2015 Mazda Background Info
The 2015 Mazda Vibe
2015 was the year Mazda decided to stop making "appliances" and started making "art" with their Kodo design language. Whether you were tossing a MX-5 into a corner or hauling the kids in a CX-9 or Mazda6, these cars looked like they were moving even when parked at a red light. We've got 15 colors in the vault from this year-a decent spread for an era when most manufacturers were allergic to anything that wasn't a shade of concrete. While Soul Red Tricoat was the undisputed heavyweight champion of the showroom floor, plenty of folks were smart enough to rock Titanium Flash Pearl or the underrated Blue Reflex Pearl Metallic. It was a good year for style, provided you could keep the road from eating your hood alive.
Paint Health Check
Welcome to The Thin Paint Era. By 2015, the robots at the factory had become entirely too "efficient" for their own good. They learned how to stretch a gallon of clear coat across a whole fleet of Mazda3s, leaving you with a finish that's gorgeous but about as thick as a whisper. The reality? These modern high-solids clear coats are brittle. If a pebble so much as looks at your CX-5 the wrong way on the highway, you're looking at a chip. If you haven't touched it up yet, I'd bet my best spray gun that your front bumper looks like it's been through a meteor shower.
Restoration Tip
When you're fixing a chip on a 2015 factory finish, do not-I repeat, do not-just blob a giant drop of paint into the hole and walk away.

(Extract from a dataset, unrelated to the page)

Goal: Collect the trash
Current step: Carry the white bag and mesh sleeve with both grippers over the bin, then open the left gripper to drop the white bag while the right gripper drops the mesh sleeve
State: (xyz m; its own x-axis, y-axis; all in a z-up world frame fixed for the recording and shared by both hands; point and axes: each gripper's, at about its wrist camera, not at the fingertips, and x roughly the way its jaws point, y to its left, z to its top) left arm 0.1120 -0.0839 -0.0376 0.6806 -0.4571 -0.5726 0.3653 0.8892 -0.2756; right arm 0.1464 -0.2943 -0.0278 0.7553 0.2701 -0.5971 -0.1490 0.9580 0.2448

Because the original factory paint is so thin, a "one-and-done" glob will sit higher than the surrounding clear coat and look like a zit on a prom queen. Build your layers slowly. Apply a tiny amount, let it flash off, and repeat until you're just a hair below the surface. This isn't a 1970s lacquer job where you can just dump it on; show some finesse and the repair will actually disappear.